The Mysteries of Reynolds

My paper deals with the particular challenges I have encountered in undertaking work on an author who has been gradually ‘recovered’ to critical interest during the last twenty years: GWM Reynolds. A radical journalist and newspaper editor, Reynolds also wrote sensational fiction for the Victorian working class. His most successful work, The Mysteries of London, was published in weekly penny installments over the course of twelve years (1844-56), and is reported by some sources to have sold over a million copies. For much of the twentieth century, critical comment on Reynolds’s work was restricted to brief descriptions in compendia of working-class culture; and it is only relatively recently that critics have begun to look at his work in greater detail.

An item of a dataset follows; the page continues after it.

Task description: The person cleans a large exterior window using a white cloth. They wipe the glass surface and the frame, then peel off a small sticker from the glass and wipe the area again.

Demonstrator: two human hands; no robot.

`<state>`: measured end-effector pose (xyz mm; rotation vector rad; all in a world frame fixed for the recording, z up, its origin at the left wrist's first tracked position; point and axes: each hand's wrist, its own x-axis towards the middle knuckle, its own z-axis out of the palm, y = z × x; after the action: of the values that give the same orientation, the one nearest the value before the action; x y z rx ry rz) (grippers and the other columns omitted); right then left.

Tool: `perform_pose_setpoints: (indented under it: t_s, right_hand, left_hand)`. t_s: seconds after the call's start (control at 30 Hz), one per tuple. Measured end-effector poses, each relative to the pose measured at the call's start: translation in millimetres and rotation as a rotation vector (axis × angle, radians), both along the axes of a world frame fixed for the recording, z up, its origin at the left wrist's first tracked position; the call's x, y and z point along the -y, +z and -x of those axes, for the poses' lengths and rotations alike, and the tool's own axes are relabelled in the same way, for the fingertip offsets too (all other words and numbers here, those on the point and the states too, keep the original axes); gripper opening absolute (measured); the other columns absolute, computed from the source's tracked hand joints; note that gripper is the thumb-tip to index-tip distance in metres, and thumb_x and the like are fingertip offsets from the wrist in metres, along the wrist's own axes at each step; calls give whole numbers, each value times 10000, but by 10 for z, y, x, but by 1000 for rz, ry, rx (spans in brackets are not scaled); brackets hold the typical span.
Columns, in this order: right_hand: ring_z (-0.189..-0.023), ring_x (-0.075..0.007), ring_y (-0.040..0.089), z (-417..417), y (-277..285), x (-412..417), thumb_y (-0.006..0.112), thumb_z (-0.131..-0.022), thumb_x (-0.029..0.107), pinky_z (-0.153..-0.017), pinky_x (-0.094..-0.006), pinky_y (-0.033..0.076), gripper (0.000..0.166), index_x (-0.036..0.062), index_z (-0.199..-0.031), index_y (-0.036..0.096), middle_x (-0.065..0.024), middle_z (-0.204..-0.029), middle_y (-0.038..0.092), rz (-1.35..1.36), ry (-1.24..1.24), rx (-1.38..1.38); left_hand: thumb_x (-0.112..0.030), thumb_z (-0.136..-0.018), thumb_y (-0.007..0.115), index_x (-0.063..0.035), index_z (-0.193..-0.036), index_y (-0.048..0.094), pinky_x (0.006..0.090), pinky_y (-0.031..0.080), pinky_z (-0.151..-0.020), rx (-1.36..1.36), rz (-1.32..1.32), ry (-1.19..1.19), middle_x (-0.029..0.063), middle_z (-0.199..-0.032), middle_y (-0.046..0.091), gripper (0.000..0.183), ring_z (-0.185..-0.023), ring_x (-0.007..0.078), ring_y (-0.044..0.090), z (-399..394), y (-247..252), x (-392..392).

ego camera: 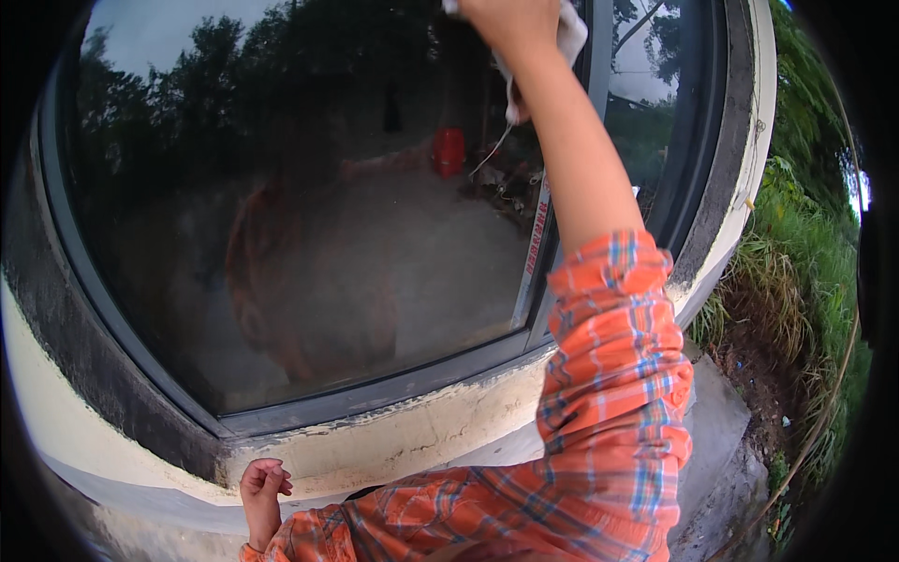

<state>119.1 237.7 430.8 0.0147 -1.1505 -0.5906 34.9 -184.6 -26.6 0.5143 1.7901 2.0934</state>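
Observation:
My right arm reaches up across the window, and my right hand [516,24] is at the top edge of the view, partly cut off. It presses a white cloth [574,34] near the dark upright frame bar. A corner of the cloth hangs below the wrist, with a loose thread trailing from it. Behind it is the large dark window pane [302,232], which reflects trees and my body. Low on the left, my left hand [262,492] hangs before the pale wall under the sill, its fingers curled with nothing seen in them.
A grey metal frame [365,393] borders the glass, above a cream sill [421,414] with worn paint. A strip with red writing [537,242] runs along the pane's right side. Through the glass shows a red object [448,151]. Grass [793,232] and concrete [716,428] lie right.

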Motion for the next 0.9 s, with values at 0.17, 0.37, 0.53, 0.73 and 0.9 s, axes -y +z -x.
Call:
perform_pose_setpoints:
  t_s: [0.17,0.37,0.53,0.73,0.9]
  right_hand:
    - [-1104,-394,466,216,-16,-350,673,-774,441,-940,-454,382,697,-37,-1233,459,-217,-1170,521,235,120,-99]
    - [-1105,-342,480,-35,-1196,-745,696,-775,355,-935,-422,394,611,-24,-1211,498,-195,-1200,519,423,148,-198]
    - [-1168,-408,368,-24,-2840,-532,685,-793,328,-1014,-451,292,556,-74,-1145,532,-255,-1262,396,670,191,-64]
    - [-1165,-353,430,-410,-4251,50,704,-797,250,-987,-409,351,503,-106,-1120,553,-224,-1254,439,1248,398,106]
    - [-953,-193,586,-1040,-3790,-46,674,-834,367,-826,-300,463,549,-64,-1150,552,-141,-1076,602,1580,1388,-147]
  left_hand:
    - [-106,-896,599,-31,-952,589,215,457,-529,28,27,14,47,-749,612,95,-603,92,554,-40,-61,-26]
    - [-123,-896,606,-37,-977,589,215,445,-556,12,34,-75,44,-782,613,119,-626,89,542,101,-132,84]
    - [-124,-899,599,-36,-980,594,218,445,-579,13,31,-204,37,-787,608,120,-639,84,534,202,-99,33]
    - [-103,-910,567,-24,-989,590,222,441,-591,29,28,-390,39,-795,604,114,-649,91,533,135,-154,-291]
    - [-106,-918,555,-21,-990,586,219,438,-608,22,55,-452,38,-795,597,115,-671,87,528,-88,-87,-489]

Many of the problems that arise in pursuing work on Reynolds are purely pragmatic. There is no archive of his notes and letters: the only manuscript work in any British library bearing his name is likely misattributed. His audience can seem equally inaccessible: contemporary accounts, and internal evidence from the Miscellany, suggest a readership of clerks, apprentices, shopkeepers and servants. However, there are also tantalising glimpses of a wider audience, at either end of the social scale.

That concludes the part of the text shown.